**EXERCISE AIM**
All of the data that follows should be written out exactly.

**SUPPLIED MATERIAL**
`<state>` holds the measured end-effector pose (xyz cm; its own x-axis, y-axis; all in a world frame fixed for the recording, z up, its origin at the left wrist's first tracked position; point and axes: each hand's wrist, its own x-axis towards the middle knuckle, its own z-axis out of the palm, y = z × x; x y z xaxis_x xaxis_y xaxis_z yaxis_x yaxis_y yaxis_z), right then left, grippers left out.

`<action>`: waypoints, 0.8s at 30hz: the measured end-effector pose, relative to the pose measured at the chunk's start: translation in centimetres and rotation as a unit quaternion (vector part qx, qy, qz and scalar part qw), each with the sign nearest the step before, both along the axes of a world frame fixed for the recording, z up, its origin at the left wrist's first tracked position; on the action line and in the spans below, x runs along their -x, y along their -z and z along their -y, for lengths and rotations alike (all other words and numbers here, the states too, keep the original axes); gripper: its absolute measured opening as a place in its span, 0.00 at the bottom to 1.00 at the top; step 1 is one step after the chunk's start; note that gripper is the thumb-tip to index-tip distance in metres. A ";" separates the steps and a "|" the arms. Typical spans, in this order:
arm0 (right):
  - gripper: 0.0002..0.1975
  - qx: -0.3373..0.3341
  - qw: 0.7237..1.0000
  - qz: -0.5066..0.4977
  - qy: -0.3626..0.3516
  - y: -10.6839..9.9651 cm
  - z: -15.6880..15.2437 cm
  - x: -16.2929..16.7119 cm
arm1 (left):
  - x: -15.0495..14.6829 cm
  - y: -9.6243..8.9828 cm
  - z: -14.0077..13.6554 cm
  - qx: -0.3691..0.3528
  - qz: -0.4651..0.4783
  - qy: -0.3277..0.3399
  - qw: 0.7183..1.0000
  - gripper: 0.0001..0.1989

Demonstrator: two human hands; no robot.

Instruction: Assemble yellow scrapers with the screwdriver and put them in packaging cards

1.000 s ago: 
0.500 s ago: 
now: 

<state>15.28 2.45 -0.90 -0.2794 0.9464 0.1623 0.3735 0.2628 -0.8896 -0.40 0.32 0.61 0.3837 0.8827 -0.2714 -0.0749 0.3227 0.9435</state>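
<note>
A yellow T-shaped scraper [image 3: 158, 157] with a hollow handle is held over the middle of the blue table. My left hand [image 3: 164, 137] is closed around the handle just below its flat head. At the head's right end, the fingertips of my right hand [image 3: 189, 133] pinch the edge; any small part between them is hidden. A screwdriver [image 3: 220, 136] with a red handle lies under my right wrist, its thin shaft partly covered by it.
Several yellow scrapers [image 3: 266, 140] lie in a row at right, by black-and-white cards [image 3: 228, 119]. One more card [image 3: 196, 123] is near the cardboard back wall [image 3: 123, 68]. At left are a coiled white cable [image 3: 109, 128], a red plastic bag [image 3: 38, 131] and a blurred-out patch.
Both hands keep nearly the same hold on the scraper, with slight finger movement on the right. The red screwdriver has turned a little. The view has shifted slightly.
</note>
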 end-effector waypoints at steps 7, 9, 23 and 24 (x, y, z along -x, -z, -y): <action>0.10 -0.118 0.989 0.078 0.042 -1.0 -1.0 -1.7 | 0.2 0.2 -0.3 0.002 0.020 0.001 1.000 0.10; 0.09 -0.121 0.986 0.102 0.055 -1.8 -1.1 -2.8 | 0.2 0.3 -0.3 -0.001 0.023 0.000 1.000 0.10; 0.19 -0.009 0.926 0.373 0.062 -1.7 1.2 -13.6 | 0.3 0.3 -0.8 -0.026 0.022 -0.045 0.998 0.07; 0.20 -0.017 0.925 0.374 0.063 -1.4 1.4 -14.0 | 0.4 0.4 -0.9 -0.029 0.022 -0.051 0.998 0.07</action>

**YOUR RESPONSE**
`<state>` holds the measured end-effector pose (xyz cm; its own x-axis, y-axis; all in a world frame fixed for the recording, z up, its origin at the left wrist's first tracked position; point and axes: each hand's wrist, its own x-axis towards the middle knuckle, its own z-axis out of the palm, y = z × x; x y z xaxis_x xaxis_y xaxis_z yaxis_x yaxis_y yaxis_z), right then left, grippers left out.

`<action>`: waypoints, 0.8s at 30hz: the measured end-effector pose, relative to the pose measured at the chunk's start: translation in centimetres and rotation as a unit quaternion (vector part qx, qy, qz and scalar part qw), each with the sign nearest the step before, both along the axes of a world frame fixed for the recording, z up, its origin at the left wrist's first tracked position; on the action line and in the spans below, x runs along their -x, y along their -z and z along their -y, for lengths and rotations alike (all other words and numbers here, the states too, keep the original axes); gripper: its absolute measured opening as a place in its span, 0.00 at the bottom to 1.00 at the top; step 1 is one step after the chunk's start; note that gripper is the thumb-tip to index-tip distance in metres. A ";" separates the steps and a "|" the arms. Typical spans, in this order:
arm0 (right):
  - gripper: 0.0002..0.1975
  - qx: -0.3373..0.3341
  - qw: 0.7237..1.0000
  - qz: -0.5066..0.4977
  - qy: -0.3626..0.3516
  - y: -10.6839..9.9651 cm
  - z: -15.6880..15.2437 cm
  - x: -16.2929..16.7119 cm
arm1 (left):
  - x: -15.0495..14.6829 cm
  - y: -9.6243..8.9828 cm
  - z: -14.0077..13.6554 cm
  - qx: -0.3691..0.3528
  - qz: -0.4651..0.4783
  - qy: -0.3277..0.3399
  - qw: 0.7183..1.0000
  - gripper: 0.0001..0.1989

Demonstrator: two human hands; no robot.

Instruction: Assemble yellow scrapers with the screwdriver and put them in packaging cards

1.000 s ago: 
0.500 s ago: 
now: 

<state>15.28 2.45 -0.90 -0.2794 0.9464 0.1623 0.3735 0.2628 -0.8896 -0.40 0.32 0.61 0.3837 0.8827 -0.2714 -0.0749 0.3227 0.9435</state>
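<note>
A yellow T-shaped scraper [image 3: 158, 157] with a hollow handle is held over the middle of the blue table. My left hand [image 3: 164, 137] is closed around the handle just below its flat head. At the head's right end, the fingertips of my right hand [image 3: 189, 133] pinch the edge; any small part between them is hidden. A screwdriver [image 3: 220, 136] with a red handle lies under my right wrist, its thin shaft partly covered by it.
Several yellow scrapers [image 3: 266, 140] lie in a row at right, by black-and-white cards [image 3: 228, 119]. One more card [image 3: 196, 123] is near the cardboard back wall [image 3: 123, 68]. At left are a coiled white cable [image 3: 109, 128], a red plastic bag [image 3: 38, 131] and a blurred-out patch.
Both hands keep nearly the same hold on the scraper, with slight finger movement on the right. The red screwdriver has turned a little. The view has shifted slightly.
</note>
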 end-effector waypoints at steps 7, 9, 23 and 24 (x, y, z along -x, -z, -y): <action>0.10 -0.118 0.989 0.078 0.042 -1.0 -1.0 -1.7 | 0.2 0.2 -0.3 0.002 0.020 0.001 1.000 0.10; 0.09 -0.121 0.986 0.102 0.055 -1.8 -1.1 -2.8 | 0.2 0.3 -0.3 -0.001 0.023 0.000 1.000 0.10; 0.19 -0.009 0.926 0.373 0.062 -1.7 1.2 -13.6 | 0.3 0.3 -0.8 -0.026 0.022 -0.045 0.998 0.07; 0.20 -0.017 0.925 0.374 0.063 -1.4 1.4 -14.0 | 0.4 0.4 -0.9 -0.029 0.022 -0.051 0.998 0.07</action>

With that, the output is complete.